PROBLEM REQUIREMENTS. Using the listing below, copy exactly each line from the one that has "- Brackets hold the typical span" through the one that has "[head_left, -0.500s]"; omit the pictures.

* * * *

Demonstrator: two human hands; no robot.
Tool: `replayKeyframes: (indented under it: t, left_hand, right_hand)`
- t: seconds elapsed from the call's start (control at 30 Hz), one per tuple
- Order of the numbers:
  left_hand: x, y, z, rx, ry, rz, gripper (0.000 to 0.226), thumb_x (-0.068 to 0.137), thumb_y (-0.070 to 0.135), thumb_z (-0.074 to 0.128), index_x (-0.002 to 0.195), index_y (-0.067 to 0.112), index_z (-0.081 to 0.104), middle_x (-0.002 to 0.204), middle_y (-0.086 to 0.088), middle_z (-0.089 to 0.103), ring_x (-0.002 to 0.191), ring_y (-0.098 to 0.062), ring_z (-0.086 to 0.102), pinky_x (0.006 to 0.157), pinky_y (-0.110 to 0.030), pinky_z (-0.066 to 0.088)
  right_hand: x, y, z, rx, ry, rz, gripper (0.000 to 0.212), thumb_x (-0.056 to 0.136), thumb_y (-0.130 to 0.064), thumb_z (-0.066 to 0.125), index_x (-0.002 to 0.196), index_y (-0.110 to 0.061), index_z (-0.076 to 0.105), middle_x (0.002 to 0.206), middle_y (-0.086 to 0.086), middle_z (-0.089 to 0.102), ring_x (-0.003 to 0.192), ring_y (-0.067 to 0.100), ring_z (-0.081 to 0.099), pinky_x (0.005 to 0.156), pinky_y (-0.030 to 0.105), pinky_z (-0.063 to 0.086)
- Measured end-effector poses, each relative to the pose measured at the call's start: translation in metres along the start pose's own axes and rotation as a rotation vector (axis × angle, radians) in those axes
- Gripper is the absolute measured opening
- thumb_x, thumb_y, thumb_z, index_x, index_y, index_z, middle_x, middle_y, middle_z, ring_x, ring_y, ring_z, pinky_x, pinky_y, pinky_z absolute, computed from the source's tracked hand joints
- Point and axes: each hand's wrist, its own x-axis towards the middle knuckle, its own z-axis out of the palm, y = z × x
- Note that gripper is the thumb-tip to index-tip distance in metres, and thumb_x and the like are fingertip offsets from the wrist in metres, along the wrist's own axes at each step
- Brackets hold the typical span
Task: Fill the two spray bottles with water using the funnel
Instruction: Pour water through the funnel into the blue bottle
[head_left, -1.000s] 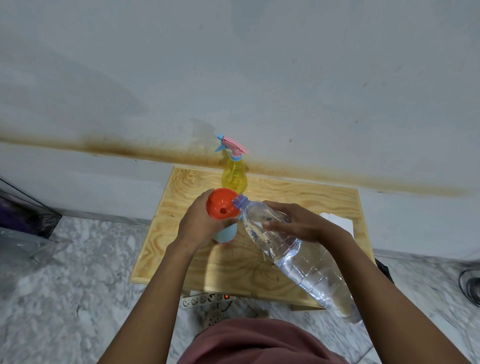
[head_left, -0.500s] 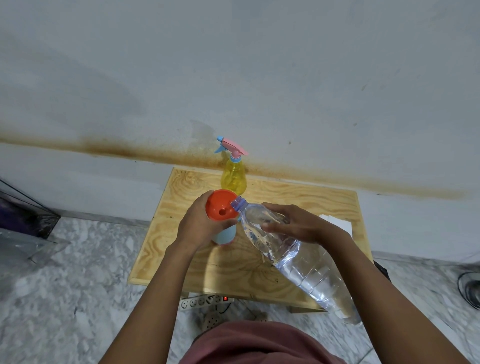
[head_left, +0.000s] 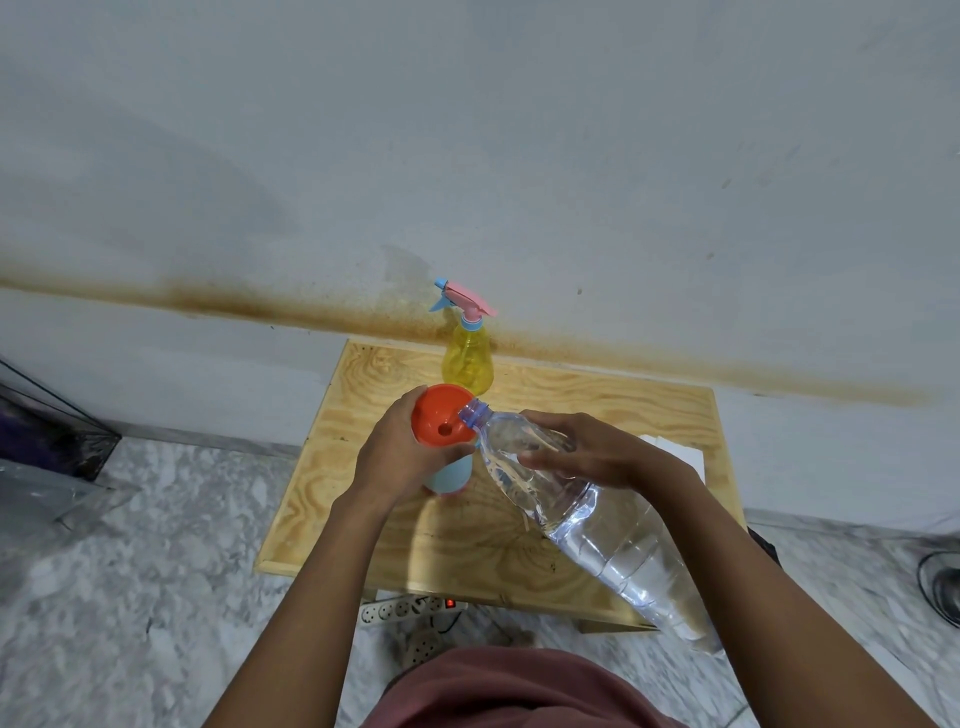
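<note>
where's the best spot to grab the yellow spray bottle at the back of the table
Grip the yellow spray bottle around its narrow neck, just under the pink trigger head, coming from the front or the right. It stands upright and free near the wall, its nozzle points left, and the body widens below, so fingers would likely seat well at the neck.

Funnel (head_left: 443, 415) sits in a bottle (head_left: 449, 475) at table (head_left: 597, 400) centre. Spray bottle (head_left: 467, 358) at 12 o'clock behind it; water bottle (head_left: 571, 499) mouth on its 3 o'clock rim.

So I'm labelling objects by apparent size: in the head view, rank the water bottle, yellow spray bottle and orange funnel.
1. Clear water bottle, by far the largest, though nearest the camera.
2. Yellow spray bottle.
3. Orange funnel, partly covered by the left hand.
</note>
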Motion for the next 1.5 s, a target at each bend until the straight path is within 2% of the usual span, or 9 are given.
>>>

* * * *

SOLUTION TO THIS EXERCISE.
- Brackets hold the typical span
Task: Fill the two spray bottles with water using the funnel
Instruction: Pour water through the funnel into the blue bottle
[head_left, -1.000s] 
[head_left, -0.500s] 

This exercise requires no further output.